More than a year after being forced out of the Eastland DIY skatepark that they built up over years, a group of Charlotte skateboarders finally has a government-sanctioned plan in place for a new location, though the work is only just beginning. 

On Friday, the Charlotte Skate Foundation, a nonprofit formed by the founders of Eastland DIY after that skatepark was closed, launched a crowdsourcing campaign to build a new DIY skatepark at Kilborne Park in east Charlotte. The campaign raised over $7,500 in its first weekend. 

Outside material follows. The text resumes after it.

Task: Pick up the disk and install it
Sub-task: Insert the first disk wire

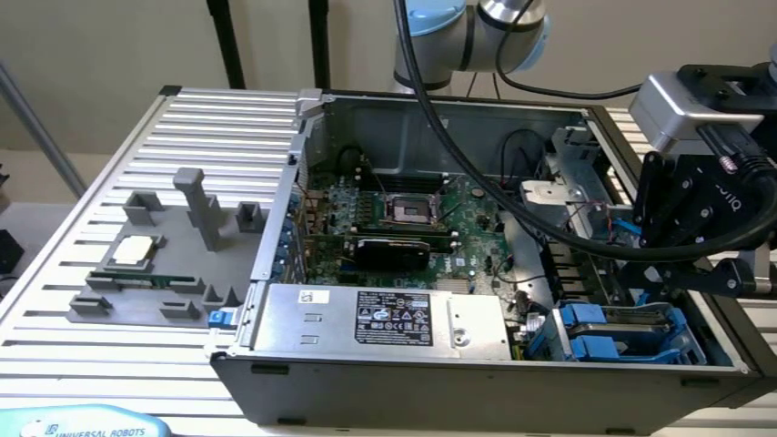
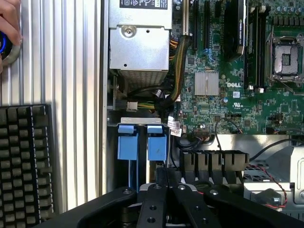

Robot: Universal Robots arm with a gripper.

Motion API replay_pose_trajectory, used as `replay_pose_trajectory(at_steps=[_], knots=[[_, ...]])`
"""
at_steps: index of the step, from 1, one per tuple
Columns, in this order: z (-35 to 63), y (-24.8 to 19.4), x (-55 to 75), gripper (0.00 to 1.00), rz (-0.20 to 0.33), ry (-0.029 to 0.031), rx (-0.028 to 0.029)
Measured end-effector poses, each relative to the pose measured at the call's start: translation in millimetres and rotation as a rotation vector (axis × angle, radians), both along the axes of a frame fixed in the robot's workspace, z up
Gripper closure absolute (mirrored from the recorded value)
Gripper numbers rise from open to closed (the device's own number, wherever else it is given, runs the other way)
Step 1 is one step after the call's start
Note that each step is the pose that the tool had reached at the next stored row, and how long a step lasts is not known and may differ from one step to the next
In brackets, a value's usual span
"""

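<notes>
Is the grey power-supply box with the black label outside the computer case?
No, the grey power-supply box sits inside the open case.

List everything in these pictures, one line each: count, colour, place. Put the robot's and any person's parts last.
computer case: one, gray, open on the table
table: one, silver slatted, under the case
motherboard: one, green, inside the case
power supply: one, gray with black label, inside the case beside the drive bay
disks: two, in blue carriers, side by side in the drive bay
parts tray: one, gray, on the table at the exterior view's left
keyboard: one, black, on the table beside the case
gripper: one, black, shut, over the drive bay
hand: one, on a blue-lit button on the table
</notes>
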State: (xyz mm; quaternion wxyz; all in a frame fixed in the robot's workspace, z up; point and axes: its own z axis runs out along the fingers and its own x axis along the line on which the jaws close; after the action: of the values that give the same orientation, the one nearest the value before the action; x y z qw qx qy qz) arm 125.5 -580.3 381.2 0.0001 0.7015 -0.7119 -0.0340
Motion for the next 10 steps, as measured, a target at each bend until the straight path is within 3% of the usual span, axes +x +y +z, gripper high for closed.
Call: replay_pose_trajectory(at_steps=[5, 10], knots=[[-0.1, 0.6, 5.9, 0.87, 0.001, 0.0000, -0.0002], [-0.9, 7.8, 18.1, 0.87, 0.001, 0.0000, 0.0000]])
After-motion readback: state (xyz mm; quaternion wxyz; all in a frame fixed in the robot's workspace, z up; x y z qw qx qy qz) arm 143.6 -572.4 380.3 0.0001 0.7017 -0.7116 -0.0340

Charlotte Skate Foundation says Mecklenburg County Park & Recreation has agreed to lease the land that currently holds the park’s tennis courts to the foundation, which will be given free rein to repave or repurpose the courts and build a new skatepark atop the foundation within parameters of whatever stipulations are made in a lease agreement. 

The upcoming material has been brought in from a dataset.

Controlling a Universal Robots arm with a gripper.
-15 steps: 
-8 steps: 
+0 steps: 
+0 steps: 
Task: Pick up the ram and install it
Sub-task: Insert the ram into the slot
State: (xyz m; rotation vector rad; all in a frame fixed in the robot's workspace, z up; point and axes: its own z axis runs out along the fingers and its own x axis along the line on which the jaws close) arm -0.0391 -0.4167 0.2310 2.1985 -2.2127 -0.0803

A Park & Rec rep told Queen City Nerve that the department “does not yet have a finalized agreement with the Charlotte Skate Foundation, but hope to have more information to share in the next few weeks.” 

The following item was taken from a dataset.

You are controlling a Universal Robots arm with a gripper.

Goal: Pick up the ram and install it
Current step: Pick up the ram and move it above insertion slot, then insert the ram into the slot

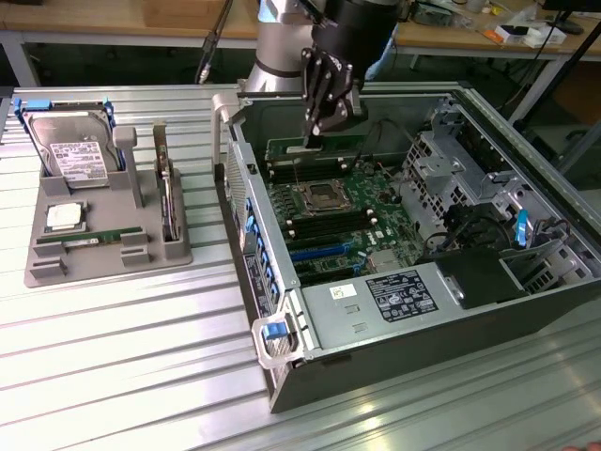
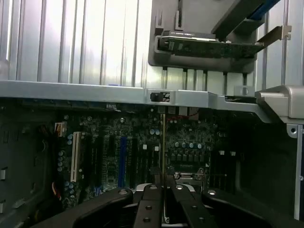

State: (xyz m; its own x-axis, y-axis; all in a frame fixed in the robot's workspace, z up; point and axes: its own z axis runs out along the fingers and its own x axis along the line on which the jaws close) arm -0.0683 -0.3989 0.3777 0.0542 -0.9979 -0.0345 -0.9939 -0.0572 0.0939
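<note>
Jaws pinched tight on the ram, gripper down in the open computer case, stick hanging over the motherboard; grey tray alongside holding hard drive, processor, bracketed card

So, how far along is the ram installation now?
Done: the ram is picked up. In hand: the tool is shut on it, holding it over the motherboard inside the case. Left: it does not look seated in a slot yet.

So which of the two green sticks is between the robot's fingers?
The ram over the computer's motherboard, gripped on edge; the other stick lies in the grey tray.
</note>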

According to CSF, the deal in the works will allow the foundation to lease the land for $1 a year. Despite that, the project will still be costly. According to CSF, repaving the courts or repurposing them — patching up the many cracks and rough areas — could cost around $10,000, with liability insurance running at around $8,000 per year once the park opens. 

Due to the county’s funding cycle for park bonds, Park & Rec would not be able to help with project expenses until July at the earliest, but more than likely not until 2028 when the new cycle begins. CSF hopes to begin building the skatepark by July 1, 2023 at the latest. 

Built on the foundation of an old Hollywood Video at the former Eastland Mall site beginning in 2015, founders like Stephen Barrett poured thousands of dollars of their own money into the Eastland DIY park, building it into one of the most popular skate spots in North Carolina until they were informed in February 2022 that they would need to leave

A young woman hits a quarter-pipe ramp while skaters stand around her at the cement park.
A skater at Eastland DIY in 2020. (Photo by Grant Baldwin)

Developers were preparing to get started on construction of a $26-million multi-use redevelopment on the Eastland property that at the time was led by Tepper Sports and Entertainment along with Crosland Southeast.

Tepper backed out of the plans in July 2022. The skatepark was officially razed two months later, by which time skaters had already been informed they would not be included in redevelopment plans. 

Talking with Queen City Nerve after launching the latest crowdsourcing campaign, Barrett said it’s been frustrating to see that the location where the skatepark once stood remains undeveloped. 

“We could have still been there,” he said. 

Though most of the site is already planned out, Charlotte City Council has still not made a decision on what will go in the space where Tepper’s large project was planned to go

A skater does a trick at Eastland DIY
A skater at Eastland DIY before it was shut down. (Photo by Ryan Allen)

City staff worked with the skaters to find a replacement location for some time, with the city proposing a property near the Tyvola light rail station for a skatepark in May 2022. Issues with Norfolk Southern, which owns the land, and the lack of a proper foundation brought those conversations to an end, Barrett said. 

Once the county got involved, CSF was able to explore options at existing parks, which led to the Kilborne project, the first of its kind in the area. Barrett said CSF was founded using the model of the Asheville Skate Foundation, a similar nonprofit that runs the Foundation Asheville skatepark in that city. 

As CSF works on fundraising for the Kilborne project, Barrett emphasized that there will be time for outreach within the skate community regarding its design. A graphic being used in the crowdsourcing campaign was just a rendering dreamt up by one skater and does not portray any finalized plan, he insisted. 

“We are going to do this the most democratic way possible,” he told Queen City Nerve. “We’ll get there.”